Julia Moskin's Creamy Macaroni & Cheese
January 09, 2006
A pound of cheese. A pound of cheese. I still can't get over it. That Ben and I made a dish using a pound of cheese last night, and we're still alive to talk about it. Granted, we didn't eat the whole thing (yet), but still. A pound of cheese! I have to say, I'm grateful to the blog for expanding my culinary horizons (and no jokes about my waistline, please. I unfroze my gym membership yesterday, Just In Time), and for single-handedly preventing my development of osteoporosis. After dinner, Ben pounded a glass of red wine, hoping to rinse out his arteries. I just lay on the couch in a lactic stupor.
Growing up with an Italian mother and an American father who wanted nothing, but nothing, to do with the trappings of typical American childhoods (No television? check. No Cap'n Crunch? check. No must-have, to-die-for, orthopedically-unsound jellies? check), macaroni & cheese was something that was totally foreign to me until I went to college and tried a forkful of bright orange goo one night in a friend's dorm room. I chewed, I swallowed, and I wondered. How did this soft slop become the comfort food of children all over the country? I was suddenly grateful for my parents' insistence on healthy, homemade food. I had taken it for granted.

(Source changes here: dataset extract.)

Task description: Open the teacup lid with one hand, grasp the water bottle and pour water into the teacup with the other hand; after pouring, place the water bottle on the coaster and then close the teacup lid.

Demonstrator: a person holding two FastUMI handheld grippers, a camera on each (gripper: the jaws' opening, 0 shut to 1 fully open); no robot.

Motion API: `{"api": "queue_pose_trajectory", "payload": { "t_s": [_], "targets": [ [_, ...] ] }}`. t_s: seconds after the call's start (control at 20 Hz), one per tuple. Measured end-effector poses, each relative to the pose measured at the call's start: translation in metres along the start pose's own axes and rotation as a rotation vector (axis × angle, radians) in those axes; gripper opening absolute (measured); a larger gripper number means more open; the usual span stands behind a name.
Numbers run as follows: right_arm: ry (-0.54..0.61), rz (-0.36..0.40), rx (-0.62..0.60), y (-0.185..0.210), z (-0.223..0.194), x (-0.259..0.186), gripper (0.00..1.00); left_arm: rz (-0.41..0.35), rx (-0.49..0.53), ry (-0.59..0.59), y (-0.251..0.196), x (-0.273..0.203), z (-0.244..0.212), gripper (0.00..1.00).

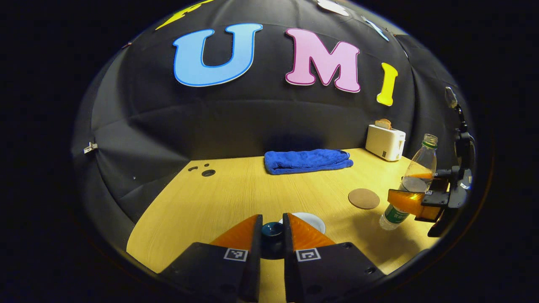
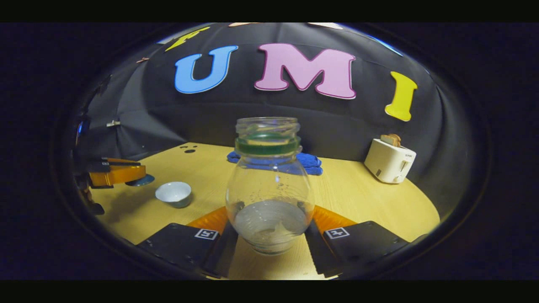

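My left gripper (image 1: 272, 229) is clenched on the dark blue knob of the teacup lid (image 1: 272, 231), both orange fingers pressing its sides, and the right gripper view shows that lid lifted clear and held off to the side of the white teacup (image 2: 173, 193), which stands open on the wooden table (image 2: 362, 189). The lid looks like glazed ceramic, so I judge it slick, brittle and light; the knob is the 1 sensible place to hold, and a firm pinch matters because a drop would chip it. My right gripper (image 2: 269, 223) is clamped around the water bottle (image 2: 269, 189), its 2 fingers pressing the clear body at about the water line. The bottle is uncapped, thin plastic, roughly a third full, so I reckon it is light, and soft enough to buckle if squeezed hard. In the left gripper view it stands upright above the table, beside the round cork coaster (image 1: 364, 198). Tilting will shift the water toward the neck, so I would pour slowly.
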State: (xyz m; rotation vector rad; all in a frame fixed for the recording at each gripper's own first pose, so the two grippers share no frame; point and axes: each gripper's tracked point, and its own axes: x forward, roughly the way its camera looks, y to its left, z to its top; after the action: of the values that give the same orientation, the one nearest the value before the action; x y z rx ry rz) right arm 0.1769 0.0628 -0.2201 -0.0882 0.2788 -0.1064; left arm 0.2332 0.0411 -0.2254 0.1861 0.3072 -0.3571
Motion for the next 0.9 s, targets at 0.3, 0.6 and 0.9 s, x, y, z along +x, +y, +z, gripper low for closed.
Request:
{"api": "queue_pose_trajectory", "payload": {
  "t_s": [0.3, 0.6, 0.9],
  "targets": [
    [-0.057, 0.002, -0.294, 0.007, 0.036, 0.008, 0.74, 0.026, -0.036, -0.049, 0.016, -0.025, 0.018, 0.27],
    [-0.117, 0.015, -0.575, 0.029, 0.059, 0.032, 0.77, 0.094, -0.096, -0.072, 0.057, -0.053, 0.017, 0.24],
    [-0.140, 0.034, -0.808, 0.051, 0.054, 0.066, 0.73, 0.153, -0.125, -0.063, 0.094, -0.070, 0.000, 0.27]
  ]
}}
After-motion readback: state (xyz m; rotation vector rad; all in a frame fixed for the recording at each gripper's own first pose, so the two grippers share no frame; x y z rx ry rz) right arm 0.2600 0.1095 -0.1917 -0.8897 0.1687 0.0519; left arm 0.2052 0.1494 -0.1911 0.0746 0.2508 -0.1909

This is not to say that mac & cheese has to be bad for you (or your children). I don't believe in eating food from a box, but there's nothing wrong with making it from scratch, especially a casserole as easy as this one. As Julia Moskin in last week's NY Times points out, add a crisp salad and a glass of wine to the table, and you've got a pretty nice meal. There's a lot of fat in it, it's true. But there's also a lot of protein and more than your fair share of calcium. And it was delicious. Rich and filling and utterly delicious. It's not exactly the kind of meal I can eat every week, even with my unfrozen gym membership, but I'm keeping the recipe.
First, puree together cottage cheese, mustard powder, cayenne, nutmeg, salt and pepper.

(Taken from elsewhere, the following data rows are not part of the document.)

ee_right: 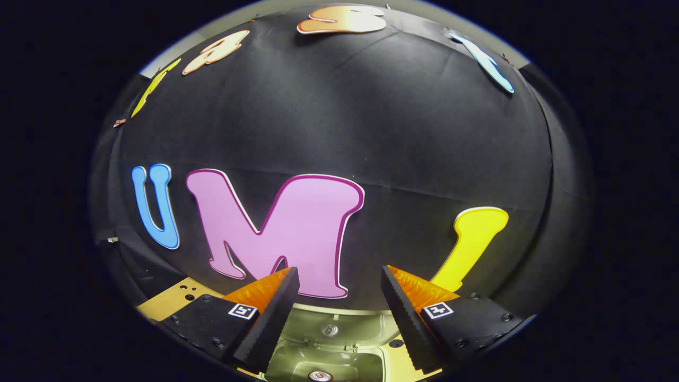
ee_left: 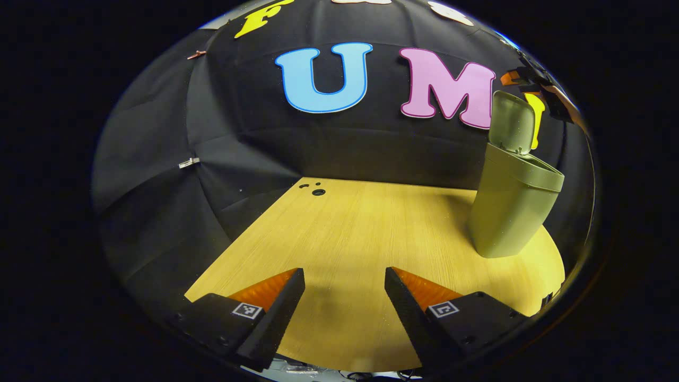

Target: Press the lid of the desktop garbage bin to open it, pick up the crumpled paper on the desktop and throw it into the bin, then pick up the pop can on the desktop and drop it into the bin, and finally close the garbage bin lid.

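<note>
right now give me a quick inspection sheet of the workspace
surface: wooden desktop, bare wood ahead of the left hand-held gripper
job's things: garbage bin upright, lid raised; from above, a pop can top lies inside the bin
clutter: nothing seen
grippers: left hand-held gripper open, holding nothing; right hand-held gripper open, holding nothing, above the open bin
cables: nothing seen
surroundings: black cloth wall behind the desktop

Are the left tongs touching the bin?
Apart. In the left gripper view the left tongs stand open over bare table, and the bin, its lid up, stands well off to the side.
</note>
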A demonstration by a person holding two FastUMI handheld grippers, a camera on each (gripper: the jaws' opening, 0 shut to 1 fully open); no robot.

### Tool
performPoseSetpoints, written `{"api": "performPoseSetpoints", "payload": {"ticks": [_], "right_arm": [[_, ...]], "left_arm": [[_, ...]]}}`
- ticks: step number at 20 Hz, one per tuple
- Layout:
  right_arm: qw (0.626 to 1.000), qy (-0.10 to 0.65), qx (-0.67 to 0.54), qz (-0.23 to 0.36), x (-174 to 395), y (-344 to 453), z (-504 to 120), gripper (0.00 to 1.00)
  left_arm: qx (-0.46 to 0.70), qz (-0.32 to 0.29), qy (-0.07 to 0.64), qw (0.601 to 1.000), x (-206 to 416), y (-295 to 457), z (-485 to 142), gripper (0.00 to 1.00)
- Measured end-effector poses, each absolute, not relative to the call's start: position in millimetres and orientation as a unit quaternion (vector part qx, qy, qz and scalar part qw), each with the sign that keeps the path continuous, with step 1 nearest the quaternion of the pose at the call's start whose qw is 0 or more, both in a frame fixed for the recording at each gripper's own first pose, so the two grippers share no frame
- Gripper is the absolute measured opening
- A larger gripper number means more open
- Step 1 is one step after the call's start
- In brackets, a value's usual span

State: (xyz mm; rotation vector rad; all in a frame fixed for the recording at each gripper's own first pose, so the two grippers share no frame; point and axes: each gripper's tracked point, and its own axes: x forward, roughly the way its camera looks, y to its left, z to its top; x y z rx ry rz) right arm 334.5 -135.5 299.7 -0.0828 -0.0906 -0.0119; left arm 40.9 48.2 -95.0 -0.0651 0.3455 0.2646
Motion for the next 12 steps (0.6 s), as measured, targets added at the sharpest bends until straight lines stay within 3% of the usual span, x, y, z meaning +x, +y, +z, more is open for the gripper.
{"api": "performPoseSetpoints", "payload": {"ticks": [5,12], "right_arm": [[1.0,0.006,-0.028,-0.005,357.5,-138.6,268.1,0.97],[0.999,0.018,-0.044,0.002,335.8,-131.2,258.9,0.96]], "left_arm": [[-0.039,0.142,0.172,0.974,37.3,47.8,-96.1,0.98],[-0.024,0.12,0.163,0.979,43.6,40.2,-92.3,0.98]]}}
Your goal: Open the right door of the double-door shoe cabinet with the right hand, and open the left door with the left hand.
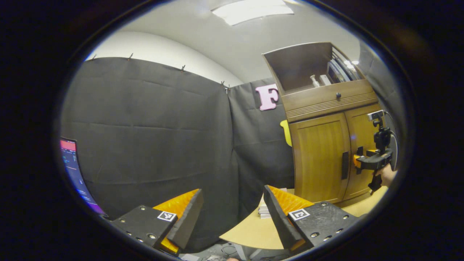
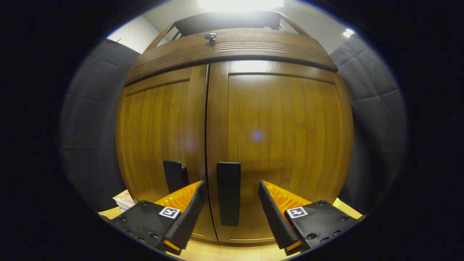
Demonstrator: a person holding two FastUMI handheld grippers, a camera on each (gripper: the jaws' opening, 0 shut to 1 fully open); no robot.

Add milk, a half pound of uncooked elbow pasta, and most of 1 pound of grated cheese (we used extra-sharp cheddar). See this for an idea of the absolutely obscene ratio of pasta to cheese.
Spread this mixture in a buttered pan and bake for half an hour, covered with foil.
Uncover the pan, sprinkle the mixture with the remaining cheese, and put it back in the oven for 30 minutes, at which point it will be bubbling and crusty and your home will smell divine.